Amber and her husband, Mike, lost a wonderful mixed breed named Kiki last year to kidney failure. While neither would admit it, their Facebook postings showed both were pining for another dog for some time. A couple of weeks ago, Amber decided she was ready for a puppy. It took another week to convince Mike the time was right.
“He said that if my conscience was telling me to get a puppy, then I should get a puppy,” she said.
She found the pup through Facebook postings from a volunteer rescue organization in Thunder Bay called Paws for Love. Why drive to Canada to get a dog?
“There haven’t been many puppies around town,” she said of Grand Marais. “Everyone is spaying and neutering their dogs these days.”
We met the pup and its “foster mother” at a home in a quiet city neighborhood. We learned the nine-week-old female and her sister had been found on the Sandy Lake Reserve, a remote fly-in community in northern Ontario. The foster mother had been caring for the pup for about three weeks. Also in the home were a young malamute and a precocious four-year-old boy. The pup was clearly well socialized.
Fuzzy as a bear cub and cute as a button, the puppy was just what Amber was looking for. Although the foster mother knew nothing of the pup’s parents, Amber was told that it was likely a husky-lab mix, maybe with some Border collie or Australian shepherd thrown in. Driving home, we decided you could see a little of each of those breeds in the pup’s configuration and coloration, but all you could really say for sure was that she was a mixed breed. And that was just fine.
We always had mixed breeds when I was a kid. They were great dogs. As an adult, I’ve had pedigreed Labs and mixed breeds. I’ve loved all of them. To paraphrase a famous line: a dog is a dog is a dog. If you like dogs, contact with just about any mutt will make you feel good. Yet it is funny how when folks start talking about “my dog,” the conversation often becomes condescending. Dogs, it seems, bring the best and sometimes the worst in people.
For instance, I’ve had several people ask if Rainy is a purebred Lab, to which I answer, “Yes.” With a hint of superiority they reply, “Oh. I always get rescue dogs. There are too many dogs in this world that are in need of a home.” I always feel like they are admonishing me for not doing the same.
A dog is a dog is a dog. If you are looking for companionship or a watch dog, a rescue dog is a great choice. I’m looking for a dog that can flush and retrieve upland game birds and waterfowl, because bird hunting is an important facet of my life. That dog should love water and be relatively low maintenance. Toss in an easy-going temperament so it is a great companion and watch dog, too. Put all of that together and you have a Labrador retriever. And that’s the dog for me.

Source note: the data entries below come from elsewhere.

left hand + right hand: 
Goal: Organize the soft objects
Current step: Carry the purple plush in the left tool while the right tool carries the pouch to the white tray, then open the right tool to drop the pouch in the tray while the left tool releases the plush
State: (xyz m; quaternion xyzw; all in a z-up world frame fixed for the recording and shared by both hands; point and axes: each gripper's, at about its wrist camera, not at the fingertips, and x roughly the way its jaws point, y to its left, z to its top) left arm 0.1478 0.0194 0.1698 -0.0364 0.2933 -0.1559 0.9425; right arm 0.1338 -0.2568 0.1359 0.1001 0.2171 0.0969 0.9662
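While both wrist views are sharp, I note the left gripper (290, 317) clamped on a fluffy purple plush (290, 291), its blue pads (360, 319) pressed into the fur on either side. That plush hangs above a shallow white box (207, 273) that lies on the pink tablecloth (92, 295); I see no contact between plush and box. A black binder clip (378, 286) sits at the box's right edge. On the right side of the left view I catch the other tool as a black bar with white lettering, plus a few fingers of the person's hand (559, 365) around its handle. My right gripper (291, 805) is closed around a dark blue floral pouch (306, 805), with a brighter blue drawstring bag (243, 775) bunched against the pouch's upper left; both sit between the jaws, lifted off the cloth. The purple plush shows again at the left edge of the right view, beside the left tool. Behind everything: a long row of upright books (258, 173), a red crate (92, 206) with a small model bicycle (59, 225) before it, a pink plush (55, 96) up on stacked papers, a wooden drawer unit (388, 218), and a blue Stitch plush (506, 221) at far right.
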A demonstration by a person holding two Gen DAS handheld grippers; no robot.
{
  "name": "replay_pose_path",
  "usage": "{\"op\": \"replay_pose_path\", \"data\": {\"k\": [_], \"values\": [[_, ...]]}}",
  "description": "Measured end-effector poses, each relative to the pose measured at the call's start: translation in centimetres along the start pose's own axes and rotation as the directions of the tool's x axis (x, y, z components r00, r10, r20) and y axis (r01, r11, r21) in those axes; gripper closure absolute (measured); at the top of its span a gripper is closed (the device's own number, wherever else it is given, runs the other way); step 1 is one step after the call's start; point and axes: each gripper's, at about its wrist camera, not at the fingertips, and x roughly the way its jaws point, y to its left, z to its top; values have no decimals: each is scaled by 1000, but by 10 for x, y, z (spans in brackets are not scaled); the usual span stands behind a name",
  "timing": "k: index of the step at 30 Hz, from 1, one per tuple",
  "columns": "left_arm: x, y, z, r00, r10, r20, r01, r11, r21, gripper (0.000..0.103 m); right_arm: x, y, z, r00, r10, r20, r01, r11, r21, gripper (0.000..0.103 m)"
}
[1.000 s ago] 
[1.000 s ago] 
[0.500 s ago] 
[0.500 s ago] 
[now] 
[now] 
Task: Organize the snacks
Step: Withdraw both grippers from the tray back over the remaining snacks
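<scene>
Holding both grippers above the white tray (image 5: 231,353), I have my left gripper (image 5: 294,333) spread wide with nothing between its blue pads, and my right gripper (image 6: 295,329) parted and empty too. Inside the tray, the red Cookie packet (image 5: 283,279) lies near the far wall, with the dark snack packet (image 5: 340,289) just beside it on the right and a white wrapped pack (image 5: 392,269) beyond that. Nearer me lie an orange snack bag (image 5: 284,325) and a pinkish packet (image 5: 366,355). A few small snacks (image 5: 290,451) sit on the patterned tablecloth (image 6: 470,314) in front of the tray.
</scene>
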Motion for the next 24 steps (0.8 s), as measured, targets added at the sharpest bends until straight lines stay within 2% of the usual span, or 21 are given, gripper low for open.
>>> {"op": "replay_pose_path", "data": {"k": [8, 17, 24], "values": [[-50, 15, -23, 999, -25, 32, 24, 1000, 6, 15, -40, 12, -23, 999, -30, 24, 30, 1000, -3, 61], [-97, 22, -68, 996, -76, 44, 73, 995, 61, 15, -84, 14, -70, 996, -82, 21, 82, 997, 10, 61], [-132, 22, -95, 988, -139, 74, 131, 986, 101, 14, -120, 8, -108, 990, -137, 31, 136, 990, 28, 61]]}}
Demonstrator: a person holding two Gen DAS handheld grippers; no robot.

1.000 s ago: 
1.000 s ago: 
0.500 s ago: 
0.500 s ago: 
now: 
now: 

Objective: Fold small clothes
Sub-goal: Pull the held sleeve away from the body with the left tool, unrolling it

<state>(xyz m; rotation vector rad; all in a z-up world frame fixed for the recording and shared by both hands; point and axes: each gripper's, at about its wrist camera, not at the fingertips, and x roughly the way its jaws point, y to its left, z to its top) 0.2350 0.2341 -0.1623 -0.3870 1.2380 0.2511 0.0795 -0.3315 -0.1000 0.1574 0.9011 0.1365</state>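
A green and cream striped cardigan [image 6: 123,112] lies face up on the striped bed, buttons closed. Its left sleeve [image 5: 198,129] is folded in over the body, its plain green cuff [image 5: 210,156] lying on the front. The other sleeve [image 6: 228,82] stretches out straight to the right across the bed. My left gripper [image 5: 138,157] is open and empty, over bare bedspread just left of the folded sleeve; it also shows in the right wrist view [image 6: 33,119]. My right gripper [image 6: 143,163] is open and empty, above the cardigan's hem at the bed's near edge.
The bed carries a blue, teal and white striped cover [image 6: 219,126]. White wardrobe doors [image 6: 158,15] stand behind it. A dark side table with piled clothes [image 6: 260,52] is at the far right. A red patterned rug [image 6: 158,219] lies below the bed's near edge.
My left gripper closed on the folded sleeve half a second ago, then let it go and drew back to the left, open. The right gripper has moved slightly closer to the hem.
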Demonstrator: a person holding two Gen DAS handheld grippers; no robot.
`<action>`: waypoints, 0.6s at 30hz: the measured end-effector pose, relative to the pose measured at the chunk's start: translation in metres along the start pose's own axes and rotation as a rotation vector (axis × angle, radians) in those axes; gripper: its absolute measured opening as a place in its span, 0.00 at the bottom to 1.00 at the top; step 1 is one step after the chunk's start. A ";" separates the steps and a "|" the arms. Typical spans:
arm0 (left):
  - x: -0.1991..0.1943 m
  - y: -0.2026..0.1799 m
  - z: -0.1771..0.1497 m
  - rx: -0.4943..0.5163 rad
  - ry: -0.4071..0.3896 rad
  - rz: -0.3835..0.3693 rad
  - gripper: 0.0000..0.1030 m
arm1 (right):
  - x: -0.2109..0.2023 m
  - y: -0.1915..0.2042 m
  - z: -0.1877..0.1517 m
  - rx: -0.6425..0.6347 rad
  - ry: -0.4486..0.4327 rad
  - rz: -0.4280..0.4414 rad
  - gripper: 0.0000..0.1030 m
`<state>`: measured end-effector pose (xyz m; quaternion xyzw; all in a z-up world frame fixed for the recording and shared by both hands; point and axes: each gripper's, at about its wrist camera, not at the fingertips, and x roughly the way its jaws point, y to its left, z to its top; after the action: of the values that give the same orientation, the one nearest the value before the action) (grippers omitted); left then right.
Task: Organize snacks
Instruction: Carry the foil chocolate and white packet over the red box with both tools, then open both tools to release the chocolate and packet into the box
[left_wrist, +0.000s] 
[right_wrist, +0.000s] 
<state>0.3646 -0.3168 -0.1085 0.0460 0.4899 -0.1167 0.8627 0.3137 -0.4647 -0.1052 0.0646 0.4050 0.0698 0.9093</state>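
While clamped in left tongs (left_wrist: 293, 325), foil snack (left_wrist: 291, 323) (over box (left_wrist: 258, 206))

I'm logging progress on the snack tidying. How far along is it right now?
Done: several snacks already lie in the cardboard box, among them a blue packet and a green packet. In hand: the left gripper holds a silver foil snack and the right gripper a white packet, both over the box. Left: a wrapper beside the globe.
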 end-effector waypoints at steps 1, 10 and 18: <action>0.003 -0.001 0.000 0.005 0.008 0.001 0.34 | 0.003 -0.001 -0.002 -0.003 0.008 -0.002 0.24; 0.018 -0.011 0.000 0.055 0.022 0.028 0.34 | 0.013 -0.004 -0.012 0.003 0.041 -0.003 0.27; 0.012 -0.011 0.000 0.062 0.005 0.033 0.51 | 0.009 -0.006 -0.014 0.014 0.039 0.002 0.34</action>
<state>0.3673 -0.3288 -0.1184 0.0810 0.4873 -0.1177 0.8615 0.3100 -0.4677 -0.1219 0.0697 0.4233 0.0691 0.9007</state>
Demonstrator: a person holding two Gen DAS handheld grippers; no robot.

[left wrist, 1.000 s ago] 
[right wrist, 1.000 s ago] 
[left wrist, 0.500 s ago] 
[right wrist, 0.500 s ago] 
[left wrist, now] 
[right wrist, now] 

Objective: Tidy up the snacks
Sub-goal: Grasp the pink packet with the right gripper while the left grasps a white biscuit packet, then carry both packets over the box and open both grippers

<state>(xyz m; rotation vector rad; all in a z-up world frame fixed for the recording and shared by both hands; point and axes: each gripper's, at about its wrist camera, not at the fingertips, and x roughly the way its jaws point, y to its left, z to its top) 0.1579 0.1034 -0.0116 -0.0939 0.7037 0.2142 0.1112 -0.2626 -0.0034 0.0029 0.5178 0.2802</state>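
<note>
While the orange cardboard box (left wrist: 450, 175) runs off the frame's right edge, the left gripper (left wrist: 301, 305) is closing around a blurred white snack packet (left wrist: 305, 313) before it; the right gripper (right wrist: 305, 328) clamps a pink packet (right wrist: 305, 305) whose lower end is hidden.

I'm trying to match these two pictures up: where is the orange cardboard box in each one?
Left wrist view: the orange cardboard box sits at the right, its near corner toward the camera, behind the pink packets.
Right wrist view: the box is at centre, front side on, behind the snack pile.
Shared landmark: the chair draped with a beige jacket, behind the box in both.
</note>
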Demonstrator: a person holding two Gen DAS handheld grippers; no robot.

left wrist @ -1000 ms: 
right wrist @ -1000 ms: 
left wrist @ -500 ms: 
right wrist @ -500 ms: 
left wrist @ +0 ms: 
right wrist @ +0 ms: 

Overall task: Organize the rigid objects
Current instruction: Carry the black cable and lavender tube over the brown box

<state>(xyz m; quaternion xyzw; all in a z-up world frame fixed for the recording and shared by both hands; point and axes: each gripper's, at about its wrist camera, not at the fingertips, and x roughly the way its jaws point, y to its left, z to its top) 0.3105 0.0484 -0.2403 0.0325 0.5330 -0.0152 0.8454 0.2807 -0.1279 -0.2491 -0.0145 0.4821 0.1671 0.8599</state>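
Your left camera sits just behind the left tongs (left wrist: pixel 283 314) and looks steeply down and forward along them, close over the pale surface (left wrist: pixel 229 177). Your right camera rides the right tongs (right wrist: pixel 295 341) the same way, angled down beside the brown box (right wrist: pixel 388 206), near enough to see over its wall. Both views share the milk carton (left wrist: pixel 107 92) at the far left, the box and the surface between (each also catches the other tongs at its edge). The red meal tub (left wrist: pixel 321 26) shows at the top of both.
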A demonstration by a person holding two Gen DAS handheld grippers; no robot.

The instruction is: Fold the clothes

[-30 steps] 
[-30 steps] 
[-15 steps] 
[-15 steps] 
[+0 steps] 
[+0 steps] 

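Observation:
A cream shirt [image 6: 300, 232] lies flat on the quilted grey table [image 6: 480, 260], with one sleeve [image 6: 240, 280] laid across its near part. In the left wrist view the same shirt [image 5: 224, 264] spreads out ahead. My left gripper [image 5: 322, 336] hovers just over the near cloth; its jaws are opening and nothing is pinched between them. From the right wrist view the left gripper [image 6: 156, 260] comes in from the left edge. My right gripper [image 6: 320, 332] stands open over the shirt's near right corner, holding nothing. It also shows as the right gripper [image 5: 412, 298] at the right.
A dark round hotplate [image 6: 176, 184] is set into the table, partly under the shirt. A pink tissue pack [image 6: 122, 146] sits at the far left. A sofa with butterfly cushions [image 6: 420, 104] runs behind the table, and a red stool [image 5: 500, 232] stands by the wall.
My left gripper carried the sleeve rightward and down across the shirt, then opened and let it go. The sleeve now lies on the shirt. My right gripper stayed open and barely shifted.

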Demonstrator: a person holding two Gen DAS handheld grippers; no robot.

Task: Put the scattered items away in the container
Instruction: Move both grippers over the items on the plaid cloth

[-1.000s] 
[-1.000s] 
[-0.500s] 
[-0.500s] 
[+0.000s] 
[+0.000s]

Of course, in the eyes of some dog owners, not all Labs are created equal. Other Lab owners sometimes quiz me about my dog’s lineage. The proper response is to name off some famous field trial champion, say Reckless Rufous of Boondoggle, as your pup’s parent or grandparent. I have no mind for that sort of stuff and promptly forget the lineage chart that comes with the pedigree paperwork. So I improperly, yet correctly, reply that my dog has a better pedigree than me.
A dog is a dog is a dog. Pedigrees are important for the continued betterment of the breed. A competitive, field trial dog ought to come from the best blood possible. My training skills fall far short of a field trial standard. I’m satisfied with a dog that’s a dedicated, competent hunter and obedient in day-to-day life. My satisfaction in my dog comes not from winning a field trial competition, but from the dog-hunter teamwork that results in birds in the bag.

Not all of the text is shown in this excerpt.